Presentation: Event-Driven Patterns for Cloud-Native Banking - What Works, What Hurts?
Summary
Chris Tacey-Green, Head of Engineering at Investec, discusses event-driven architecture patterns for cloud-native banking in highly regulated environments. He explains the fundamental differences between commands and events, emphasizing events as state changes without expected responses. The presentation highlights key benefits such as system decoupling, creation of immutable activity logs, efficient event fan-out, and enhanced fault tolerance through multi-level retry mechanisms and dead-letter queues. Tacey-Green also covers challenges, including the difficulty for engineers to adapt to new paradigms, the critical need to prevent event duplication and loss using Inbox and Outbox patterns, and the complexities of managing event contracts and versioning.

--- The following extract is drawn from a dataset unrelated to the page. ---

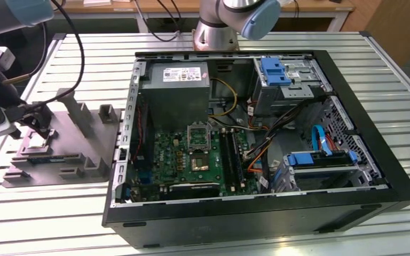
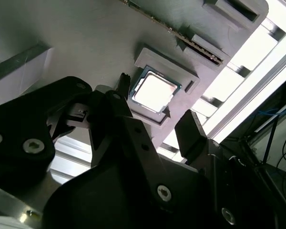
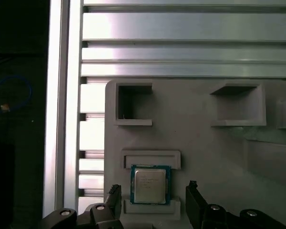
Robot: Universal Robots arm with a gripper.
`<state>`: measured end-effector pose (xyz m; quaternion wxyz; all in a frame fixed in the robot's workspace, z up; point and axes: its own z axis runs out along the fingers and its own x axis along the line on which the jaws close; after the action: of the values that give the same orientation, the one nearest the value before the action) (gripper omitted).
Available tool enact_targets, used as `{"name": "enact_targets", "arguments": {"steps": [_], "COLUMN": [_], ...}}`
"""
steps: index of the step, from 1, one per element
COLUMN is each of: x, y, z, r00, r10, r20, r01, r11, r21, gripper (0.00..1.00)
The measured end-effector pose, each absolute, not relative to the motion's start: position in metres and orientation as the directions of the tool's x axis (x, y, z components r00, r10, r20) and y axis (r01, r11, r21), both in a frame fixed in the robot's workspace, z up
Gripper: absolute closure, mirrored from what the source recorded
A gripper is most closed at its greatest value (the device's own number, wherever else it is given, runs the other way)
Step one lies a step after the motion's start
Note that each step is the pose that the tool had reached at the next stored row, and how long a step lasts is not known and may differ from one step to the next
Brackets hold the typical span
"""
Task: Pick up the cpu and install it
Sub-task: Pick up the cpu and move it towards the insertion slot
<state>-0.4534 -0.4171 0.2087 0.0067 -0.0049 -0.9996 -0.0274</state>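
The cpu (image 3: 150, 185) is a small silvery square chip with a thin pale rim, lying flat in a recess of the grey fixture plate (image 3: 200, 143). In both wrist views my gripper (image 3: 153, 187) is open, with one dark finger (image 3: 115, 195) on each side of the chip and a gap between each and the chip's edges. Seen in the second wrist view, the cpu (image 2: 154, 90) lies between the fingertips (image 2: 188, 126). My gripper (image 1: 38, 130) hangs over the fixture plate (image 1: 62, 154) at the exterior view's left. The motherboard's socket (image 1: 199, 161) lies inside the open computer case (image 1: 262, 213).
The case holds a grey power supply (image 1: 180, 90), blue drive brackets (image 1: 275, 71), cables and memory sticks. The fixture plate has raised blocks and slots (image 1: 107, 113). A second arm's base (image 1: 217, 32) stands behind the case. All rests on a slatted metal table (image 1: 41, 213).
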Motion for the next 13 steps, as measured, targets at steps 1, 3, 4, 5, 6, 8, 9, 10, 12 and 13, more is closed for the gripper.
{"name": "enact_targets", "arguments": {"steps": [1, 3, 4, 5, 6, 8, 9, 10, 12, 13], "x": [-0.4534, -0.4534, -0.4534, -0.4534, -0.4534, -0.4536, -0.4536, -0.4537, -0.4538, -0.4538], "y": [-0.4172, -0.4172, -0.417, -0.4168, -0.4167, -0.4166, -0.4165, -0.4164, -0.416, -0.4158], "z": [0.2085, 0.2081, 0.2077, 0.2071, 0.2064, 0.2054, 0.2046, 0.2038, 0.202, 0.2008], "r00": [-1.0, -1.0, -1.0, -1.0, -1.0, -1.0, -0.999, -0.999, -0.999, -0.999], "r10": [0.009, 0.01, 0.011, 0.013, 0.016, 0.026, 0.032, 0.037, 0.041, 0.042], "r20": [0.014, 0.014, 0.014, 0.014, 0.014, 0.014, 0.014, 0.014, 0.014, 0.014], "r01": [0.01, 0.01, 0.012, 0.014, 0.017, 0.026, 0.033, 0.038, 0.042, 0.042], "r11": [0.999, 0.999, 0.999, 0.999, 0.999, 0.999, 0.998, 0.998, 0.998, 0.998], "r21": [0.049, 0.046, 0.046, 0.046, 0.046, 0.046, 0.046, 0.046, 0.046, 0.047], "gripper": [0.35, 0.35, 0.35, 0.35, 0.35, 0.35, 0.35, 0.35, 0.35, 0.35]}}
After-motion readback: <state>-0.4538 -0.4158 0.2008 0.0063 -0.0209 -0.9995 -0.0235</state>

He concludes by illustrating a comprehensive architecture incorporating these patterns for payments and communications within a banking context.
Key takeaway
For AI Architects or Directors of AI/ML building systems in regulated industries, you should prioritize integrating robust event-driven patterns like Inbox and Outbox from the outset. This approach ensures data integrity, enhances fault tolerance, and facilitates system decoupling, which is crucial for compliance and scalability. Invest in training and standardized frameworks to accelerate team adoption and prevent common pitfalls related to event contracts and eventual consistency.
Key insights
Event-driven architectures offer significant benefits in regulated cloud-native banking, but require careful design for people, data integrity, and contract management.
Principles
- Events signal state change, commands request action.
- Event contracts are immutable once published.
- Prioritize fault tolerance in regulated systems.
Method
Implement Inbox and Outbox patterns within a developer platform to prevent event loss and duplication. Use event versioning and separate domain/integration events to manage contract changes and maintain decoupling.
In practice
- Use lean events with relevant data, not full entity state.
- Stamp events with versions for explicit ordering.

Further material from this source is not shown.